Ylas represalias no tardaron en llegar, aunque probablemente sean el principio de una ola expansiva.
Irán no sólo desbloqueó Ormuz sino que estratégicamente apuntó a uno de los dos países que tienen una forma de llegar al mar y exportar: Arabia Saudita y Emiratos Árabes Unidos.
disruption
El blanco fue el segundo. Los Emiratos poseen un oleoducto que conecta las áreas de producción de su crudo Murban con una terminal llamada Fujairah, que da sobre el Golfo de Omán.
Además de la capacidad de almacenamiento de Adnoc -la petrolera estatal- el puerto permite acopiar más de 70 millones de barriles de crudo y otros productos.
Esto ofrece a los traders la posibilidad de tener acceso rápidamente a suministros. Además funciona como un hub de recarga de combustible para los barcos.
El domingo, la terminal ya estaba en funcionamiento nuevamente.
Arabia Saudita, otro “objetivo” con salida al Mar Rojo
Otro de los objetivos en este sentido es Arabia Saudita, que también posee el oleoducto East-West en Abqaiq, que le permite transportar su petróleo hasta el Mar Rojo.
Allí, Saudi Aramco, la petrolera estatal, posee dos terminales de exportación, que actualmente están despachando unos 2,7 millones de barriles diarios. Pero este mes ya más que duplicaron sus envíos en un esfuerzo por evitar que la guerra los paralice.
El domingo Arabia informó que logró interceptar 31 drones iraníes.
Pero lo cierto es que como consecuencia de los ataques la producción en el Golfo está muy resentida.
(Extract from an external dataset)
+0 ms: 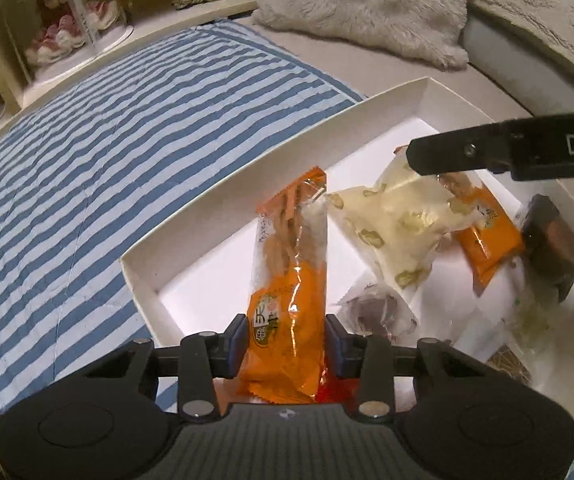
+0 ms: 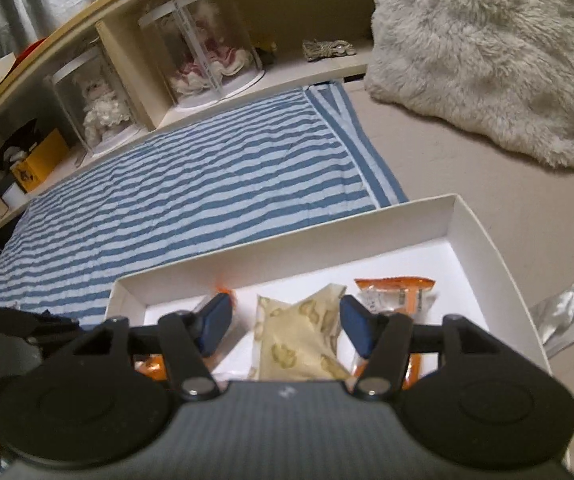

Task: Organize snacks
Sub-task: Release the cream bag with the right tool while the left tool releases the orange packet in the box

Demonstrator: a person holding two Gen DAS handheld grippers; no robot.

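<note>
Your left gripper clamps an orange snack packet, long axis pointing toward the white box's far wall; your right gripper stands apart around a cream packet.

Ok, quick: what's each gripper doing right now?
Left gripper: shut on the orange plastic snack packet.
Right gripper: open around the cream patterned snack pouch.

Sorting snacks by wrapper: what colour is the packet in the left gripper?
Orange with a clear window; the packet shows best in the left wrist view.
</note>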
La refinería de los Emiratos Árabes Unidos, Ruwais, la más grande del mundo, suspendió sus operaciones.
Lo mismo hizo la enorme facilidad petrolera de Ras Tanura de Arabia Saudita y la igualmente masiva planta de exportación de Gas Licuado Líquido (GNL) de Qatar.
Con el petróleo afianzado arriba de u$s 100, los mercados no sólo reaccionarán con temor y nerviosismo sino con confusión. La falta de una narrativa clara y sólida agudiza un escenario de por sí caótico.
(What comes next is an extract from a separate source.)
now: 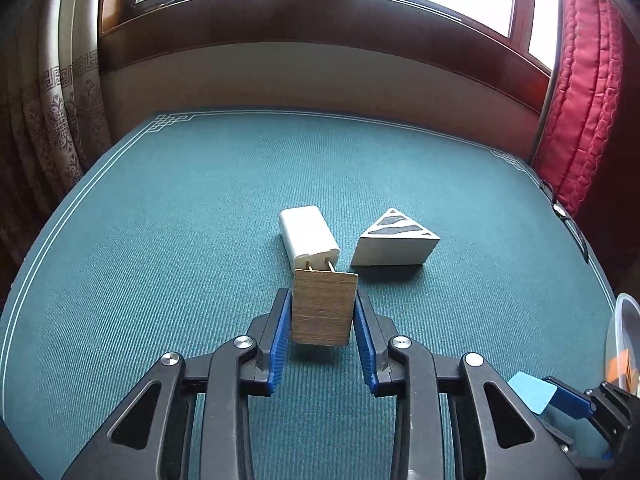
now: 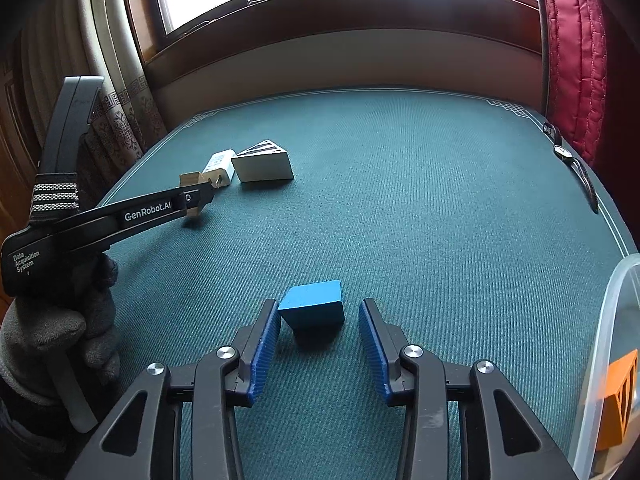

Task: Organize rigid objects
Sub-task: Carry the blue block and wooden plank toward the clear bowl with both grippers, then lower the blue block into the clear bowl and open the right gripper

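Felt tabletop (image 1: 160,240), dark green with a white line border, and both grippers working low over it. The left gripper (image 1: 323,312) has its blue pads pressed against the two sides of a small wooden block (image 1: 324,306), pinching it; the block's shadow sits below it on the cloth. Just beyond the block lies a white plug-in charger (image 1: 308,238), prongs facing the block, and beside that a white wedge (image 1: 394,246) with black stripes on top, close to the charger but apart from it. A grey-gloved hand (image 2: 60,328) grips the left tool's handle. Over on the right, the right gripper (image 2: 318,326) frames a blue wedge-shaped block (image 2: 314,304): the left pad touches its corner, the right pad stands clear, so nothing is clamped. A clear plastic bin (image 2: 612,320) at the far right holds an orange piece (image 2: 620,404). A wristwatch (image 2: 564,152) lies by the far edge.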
El viernes Trump había dicho que seguiría con la guerra todo lo que fuera necesario y que pronto comenzaría a escoltar buques en el estrecho de Ormuz. Antes había asegurado que el conflicto terminaría muy pronto y que los objetivos militares de EE.UU. ya habían sido cubiertos.
Esta ciclotimia no es nueva. Pero esto no es la guerra de las tarifas. Esto es la guerra.